■ What is required: The response should consist of every line below, unchanged.

(Data)

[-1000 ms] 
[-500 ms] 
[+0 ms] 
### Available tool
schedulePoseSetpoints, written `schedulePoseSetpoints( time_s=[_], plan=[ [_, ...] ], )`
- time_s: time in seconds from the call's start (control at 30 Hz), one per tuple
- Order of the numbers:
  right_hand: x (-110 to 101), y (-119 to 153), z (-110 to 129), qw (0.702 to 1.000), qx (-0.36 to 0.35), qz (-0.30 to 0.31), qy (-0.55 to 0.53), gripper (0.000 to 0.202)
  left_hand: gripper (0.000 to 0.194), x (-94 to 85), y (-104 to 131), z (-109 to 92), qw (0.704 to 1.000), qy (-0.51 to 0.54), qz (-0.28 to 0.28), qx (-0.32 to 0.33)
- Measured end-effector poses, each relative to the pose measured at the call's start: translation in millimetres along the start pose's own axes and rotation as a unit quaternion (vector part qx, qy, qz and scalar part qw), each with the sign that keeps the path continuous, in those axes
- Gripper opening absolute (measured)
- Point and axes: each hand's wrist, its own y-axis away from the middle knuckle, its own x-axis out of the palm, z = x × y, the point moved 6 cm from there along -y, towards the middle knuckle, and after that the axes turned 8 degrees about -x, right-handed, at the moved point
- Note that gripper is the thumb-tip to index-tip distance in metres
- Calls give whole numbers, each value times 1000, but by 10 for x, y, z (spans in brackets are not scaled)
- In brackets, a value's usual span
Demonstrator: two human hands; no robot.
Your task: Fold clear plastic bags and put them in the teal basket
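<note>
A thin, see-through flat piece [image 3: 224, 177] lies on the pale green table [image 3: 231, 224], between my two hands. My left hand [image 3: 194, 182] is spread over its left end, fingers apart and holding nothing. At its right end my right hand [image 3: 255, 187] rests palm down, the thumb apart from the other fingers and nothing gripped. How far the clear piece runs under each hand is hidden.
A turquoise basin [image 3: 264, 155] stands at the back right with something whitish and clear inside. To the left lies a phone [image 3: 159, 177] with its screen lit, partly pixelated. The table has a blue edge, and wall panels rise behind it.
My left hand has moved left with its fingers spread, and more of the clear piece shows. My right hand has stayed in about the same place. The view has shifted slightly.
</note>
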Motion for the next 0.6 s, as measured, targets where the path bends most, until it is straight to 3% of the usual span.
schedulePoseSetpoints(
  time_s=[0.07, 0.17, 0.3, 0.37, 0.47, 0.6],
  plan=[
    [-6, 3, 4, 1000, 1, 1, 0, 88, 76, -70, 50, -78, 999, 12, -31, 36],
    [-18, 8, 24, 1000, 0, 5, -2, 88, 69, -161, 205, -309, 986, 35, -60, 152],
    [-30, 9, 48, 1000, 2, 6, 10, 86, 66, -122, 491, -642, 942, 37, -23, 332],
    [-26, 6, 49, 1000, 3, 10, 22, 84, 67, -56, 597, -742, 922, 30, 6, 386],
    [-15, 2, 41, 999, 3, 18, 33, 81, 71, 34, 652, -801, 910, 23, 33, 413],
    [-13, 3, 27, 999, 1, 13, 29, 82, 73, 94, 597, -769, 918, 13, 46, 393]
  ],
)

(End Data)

■ Result below:
[-1000 ms] 
[-500 ms] 
[+0 ms] 
### Available tool
schedulePoseSetpoints, written `schedulePoseSetpoints( time_s=[_], plan=[ [_, ...] ], )`
- time_s: time in seconds from the call's start (control at 30 Hz), one per tuple
- Order of the numbers:
  right_hand: x (-110 to 101), y (-119 to 153), z (-110 to 129), qw (0.702 to 1.000), qx (-0.36 to 0.35), qz (-0.30 to 0.31), qy (-0.55 to 0.53), gripper (0.000 to 0.202)
  left_hand: gripper (0.000 to 0.194), x (-94 to 85), y (-104 to 131), z (-109 to 92), qw (0.704 to 1.000), qy (-0.51 to 0.54), qz (-0.28 to 0.28), qx (-0.32 to 0.33)
- Measured end-effector poses, each relative to the pose measured at the call's start: translation in millimetres along the start pose's own axes and rotation as a unit quaternion (vector part qx, qy, qz and scalar part qw), each with the sign that keeps the path continuous, in those axes
- Gripper opening absolute (measured)
- Point and axes: each hand's wrist, its own y-axis away from the middle knuckle, its own x-axis out of the palm, z = x × y, the point moved 6 cm from there along -y, towards the middle knuckle, and after that the axes turned 8 degrees about -x, right-handed, at the moved point
- Note that gripper is the thumb-tip to index-tip distance in metres
- Calls give whole numbers, each value times 1000, but by 10 for x, y, z (spans in brackets are not scaled)
- In brackets, a value's usual span
Demonstrator: two human hands; no robot.
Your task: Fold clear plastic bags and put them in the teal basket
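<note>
A thin, see-through flat piece [image 3: 224, 177] lies on the pale green table [image 3: 231, 224], between my two hands. My left hand [image 3: 194, 182] is spread over its left end, fingers apart and holding nothing. At its right end my right hand [image 3: 255, 187] rests palm down, the thumb apart from the other fingers and nothing gripped. How far the clear piece runs under each hand is hidden.
A turquoise basin [image 3: 264, 155] stands at the back right with something whitish and clear inside. To the left lies a phone [image 3: 159, 177] with its screen lit, partly pixelated. The table has a blue edge, and wall panels rise behind it.
My left hand has moved left with its fingers spread, and more of the clear piece shows. My right hand has stayed in about the same place. The view has shifted slightly.
</note>
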Motion for the next 0.6 s, as measured, targets where the path bends most, until it is straight to 3% of the usual span.
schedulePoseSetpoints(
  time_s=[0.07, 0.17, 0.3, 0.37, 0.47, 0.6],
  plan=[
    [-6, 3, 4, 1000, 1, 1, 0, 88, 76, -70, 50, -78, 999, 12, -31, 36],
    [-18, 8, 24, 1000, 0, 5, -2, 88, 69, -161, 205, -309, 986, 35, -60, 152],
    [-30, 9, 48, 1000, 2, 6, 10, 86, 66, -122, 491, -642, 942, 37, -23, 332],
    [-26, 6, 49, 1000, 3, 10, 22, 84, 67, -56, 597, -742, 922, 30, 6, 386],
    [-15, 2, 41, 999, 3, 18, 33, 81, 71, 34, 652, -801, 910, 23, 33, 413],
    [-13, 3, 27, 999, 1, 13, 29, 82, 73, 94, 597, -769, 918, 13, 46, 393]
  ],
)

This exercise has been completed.